Because of the abundance and diversity of sHSPs in plants, extensive studies have focused on the biological functions of plant sHSPs (Sun and MacRae, 2005). Most sHSPs are highly expressed during heat stress, and such expression often confers increased thermal tolerance by protecting proteins from irreversible denaturation (Sun et al., 2002; Sun and MacRae, 2005). Plant sHSPs also protect cells against other environmental stresses, such as heavy metals, drought, cold, and oxidative stress (Sun et al., 2002). Furthermore, some sHSPs have been suggested to be involved in embryogenesis, seed germination, and fruit maturation (Volkov et al., 2005; Chauhan et al., 2012).

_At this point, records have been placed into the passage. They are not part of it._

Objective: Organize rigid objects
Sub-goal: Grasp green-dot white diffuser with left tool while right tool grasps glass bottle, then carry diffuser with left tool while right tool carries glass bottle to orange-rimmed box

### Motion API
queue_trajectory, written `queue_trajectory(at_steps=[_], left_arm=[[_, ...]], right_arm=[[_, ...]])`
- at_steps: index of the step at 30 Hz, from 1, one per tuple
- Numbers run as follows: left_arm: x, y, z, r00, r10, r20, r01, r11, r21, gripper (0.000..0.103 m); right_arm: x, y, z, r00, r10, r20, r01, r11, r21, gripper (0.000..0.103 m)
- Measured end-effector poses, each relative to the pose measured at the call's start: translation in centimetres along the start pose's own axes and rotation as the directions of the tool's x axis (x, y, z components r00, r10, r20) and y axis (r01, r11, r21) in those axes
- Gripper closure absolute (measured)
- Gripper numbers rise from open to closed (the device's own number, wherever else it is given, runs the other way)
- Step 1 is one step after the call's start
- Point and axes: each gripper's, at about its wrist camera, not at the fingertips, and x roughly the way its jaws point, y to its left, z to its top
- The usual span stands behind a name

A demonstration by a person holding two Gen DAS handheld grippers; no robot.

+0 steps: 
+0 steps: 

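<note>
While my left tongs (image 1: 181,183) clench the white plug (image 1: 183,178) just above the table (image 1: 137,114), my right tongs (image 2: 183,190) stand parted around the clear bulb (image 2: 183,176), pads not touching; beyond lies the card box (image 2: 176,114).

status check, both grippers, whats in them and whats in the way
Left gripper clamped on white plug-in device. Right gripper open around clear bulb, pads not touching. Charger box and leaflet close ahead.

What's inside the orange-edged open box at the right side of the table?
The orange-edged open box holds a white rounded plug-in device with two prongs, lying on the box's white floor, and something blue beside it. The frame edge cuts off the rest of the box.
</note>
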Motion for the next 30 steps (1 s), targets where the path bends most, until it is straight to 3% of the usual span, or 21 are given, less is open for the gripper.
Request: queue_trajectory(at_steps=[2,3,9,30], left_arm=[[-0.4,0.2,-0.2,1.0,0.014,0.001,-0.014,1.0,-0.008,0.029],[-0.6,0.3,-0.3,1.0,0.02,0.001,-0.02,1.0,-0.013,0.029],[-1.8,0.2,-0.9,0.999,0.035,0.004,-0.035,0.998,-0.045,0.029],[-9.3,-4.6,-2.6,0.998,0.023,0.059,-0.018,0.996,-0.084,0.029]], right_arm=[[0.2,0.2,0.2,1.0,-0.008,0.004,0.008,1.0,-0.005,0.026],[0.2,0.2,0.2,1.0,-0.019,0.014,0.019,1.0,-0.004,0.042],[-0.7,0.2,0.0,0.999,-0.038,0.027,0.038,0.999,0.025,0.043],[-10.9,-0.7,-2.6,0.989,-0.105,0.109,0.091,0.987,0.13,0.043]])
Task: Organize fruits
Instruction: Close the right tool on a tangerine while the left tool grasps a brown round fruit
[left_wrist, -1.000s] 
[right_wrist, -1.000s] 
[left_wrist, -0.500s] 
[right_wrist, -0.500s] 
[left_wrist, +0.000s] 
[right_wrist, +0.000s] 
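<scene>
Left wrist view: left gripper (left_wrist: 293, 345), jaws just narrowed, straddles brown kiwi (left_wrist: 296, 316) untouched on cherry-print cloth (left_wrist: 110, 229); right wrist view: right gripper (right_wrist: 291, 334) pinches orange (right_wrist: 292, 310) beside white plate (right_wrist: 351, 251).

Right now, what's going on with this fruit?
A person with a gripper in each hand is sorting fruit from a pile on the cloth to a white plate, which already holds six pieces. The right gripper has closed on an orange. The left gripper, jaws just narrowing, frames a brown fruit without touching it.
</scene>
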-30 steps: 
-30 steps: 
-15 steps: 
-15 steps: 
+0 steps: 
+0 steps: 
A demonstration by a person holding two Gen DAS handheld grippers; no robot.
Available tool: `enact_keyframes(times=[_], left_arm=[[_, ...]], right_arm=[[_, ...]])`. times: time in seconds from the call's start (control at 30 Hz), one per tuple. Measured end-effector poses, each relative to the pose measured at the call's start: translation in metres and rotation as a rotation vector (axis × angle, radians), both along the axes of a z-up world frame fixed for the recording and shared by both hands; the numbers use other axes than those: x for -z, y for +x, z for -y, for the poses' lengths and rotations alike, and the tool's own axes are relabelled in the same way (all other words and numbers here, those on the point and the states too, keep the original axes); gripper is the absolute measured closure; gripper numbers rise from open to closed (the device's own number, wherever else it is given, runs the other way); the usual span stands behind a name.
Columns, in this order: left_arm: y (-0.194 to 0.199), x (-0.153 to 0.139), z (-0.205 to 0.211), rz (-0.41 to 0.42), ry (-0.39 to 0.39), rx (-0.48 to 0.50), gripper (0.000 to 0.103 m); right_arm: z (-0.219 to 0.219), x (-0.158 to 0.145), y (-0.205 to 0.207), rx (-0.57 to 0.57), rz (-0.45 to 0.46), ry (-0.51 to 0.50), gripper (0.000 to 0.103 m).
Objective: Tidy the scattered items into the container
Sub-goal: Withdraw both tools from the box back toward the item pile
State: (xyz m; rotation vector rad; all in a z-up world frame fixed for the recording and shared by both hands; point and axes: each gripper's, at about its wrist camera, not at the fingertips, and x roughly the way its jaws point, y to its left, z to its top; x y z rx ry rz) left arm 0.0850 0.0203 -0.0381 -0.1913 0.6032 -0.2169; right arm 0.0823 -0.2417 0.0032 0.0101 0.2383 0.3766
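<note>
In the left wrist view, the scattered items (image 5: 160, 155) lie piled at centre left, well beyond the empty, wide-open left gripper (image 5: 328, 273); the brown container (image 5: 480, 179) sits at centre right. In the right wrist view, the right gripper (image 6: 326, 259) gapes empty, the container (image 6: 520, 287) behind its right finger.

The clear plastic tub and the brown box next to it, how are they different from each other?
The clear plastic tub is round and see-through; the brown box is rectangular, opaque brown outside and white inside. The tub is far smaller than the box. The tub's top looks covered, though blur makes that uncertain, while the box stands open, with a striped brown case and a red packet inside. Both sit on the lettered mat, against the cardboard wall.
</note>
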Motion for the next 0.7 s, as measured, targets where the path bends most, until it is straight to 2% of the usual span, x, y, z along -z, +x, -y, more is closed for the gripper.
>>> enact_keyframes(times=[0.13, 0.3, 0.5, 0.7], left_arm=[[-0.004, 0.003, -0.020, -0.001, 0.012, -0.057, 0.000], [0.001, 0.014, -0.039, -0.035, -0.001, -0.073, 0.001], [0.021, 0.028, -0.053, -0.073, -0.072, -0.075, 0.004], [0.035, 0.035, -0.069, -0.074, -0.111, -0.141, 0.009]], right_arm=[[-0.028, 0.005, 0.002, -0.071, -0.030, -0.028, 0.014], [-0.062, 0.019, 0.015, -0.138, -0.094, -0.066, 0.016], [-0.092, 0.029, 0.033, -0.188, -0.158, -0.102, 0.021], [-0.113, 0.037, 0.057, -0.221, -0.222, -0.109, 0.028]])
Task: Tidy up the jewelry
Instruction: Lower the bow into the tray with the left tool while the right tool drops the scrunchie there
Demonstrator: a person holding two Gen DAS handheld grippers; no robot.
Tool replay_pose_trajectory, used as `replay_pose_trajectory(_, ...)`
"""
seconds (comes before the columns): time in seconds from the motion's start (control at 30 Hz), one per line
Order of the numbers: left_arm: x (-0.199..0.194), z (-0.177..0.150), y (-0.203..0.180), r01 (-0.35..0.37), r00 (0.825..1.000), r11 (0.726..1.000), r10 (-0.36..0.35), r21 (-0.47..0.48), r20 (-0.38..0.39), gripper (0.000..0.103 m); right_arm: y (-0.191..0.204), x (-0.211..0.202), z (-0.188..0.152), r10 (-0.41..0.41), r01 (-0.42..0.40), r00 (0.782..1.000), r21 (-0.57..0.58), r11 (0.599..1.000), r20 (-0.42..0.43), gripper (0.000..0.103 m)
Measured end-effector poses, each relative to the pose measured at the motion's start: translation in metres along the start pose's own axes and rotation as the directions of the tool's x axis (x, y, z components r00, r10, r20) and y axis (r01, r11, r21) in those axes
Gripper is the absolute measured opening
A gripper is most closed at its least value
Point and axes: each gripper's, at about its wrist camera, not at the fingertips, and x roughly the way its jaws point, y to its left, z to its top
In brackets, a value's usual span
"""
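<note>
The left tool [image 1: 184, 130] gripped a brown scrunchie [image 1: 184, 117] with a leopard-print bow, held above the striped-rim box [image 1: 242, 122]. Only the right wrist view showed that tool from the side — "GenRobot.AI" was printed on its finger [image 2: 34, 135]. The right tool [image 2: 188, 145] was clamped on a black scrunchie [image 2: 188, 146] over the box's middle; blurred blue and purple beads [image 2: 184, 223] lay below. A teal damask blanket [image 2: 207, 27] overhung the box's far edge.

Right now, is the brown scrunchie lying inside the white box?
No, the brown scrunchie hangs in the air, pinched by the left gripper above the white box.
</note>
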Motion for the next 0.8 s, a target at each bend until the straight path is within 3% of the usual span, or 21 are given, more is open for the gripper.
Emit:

HSP21, a nuclear-encoded chloroplast-localized sHSP, has been described for many plant species. In addition to two conserved regions (consensus regions I and II) found in all sHSPs, it has a unique amphipathic, Met-rich domain at its N terminus that is highly conserved among all identified chloroplast sHSPs but not found in other sHSPs (Chen and Vierling, 1991). Many studies have suggested that HSP21 plays an important role in protecting the thermolabile photosystem II (PSII) against heat stress (Heckathorn et al., 1998; Wang and Luthe, 2003; Shakeel et al., 2011). Several studies have also demonstrated that HSP21 protects PSII against oxidative stress (Härndahl et al., 1999; Kim et al., 2012). In addition, HSP21 has been suggested to have a dual role: protecting PSII from oxidative stress and promoting color changes during fruit maturation in tomato (Solanum lycopersicum; Neta-Sharir et al., 2005). Although there are extensive studies on the function of HSP21, the molecular mechanism of its chaperone activity in vivo and its physiological targets remain unknown.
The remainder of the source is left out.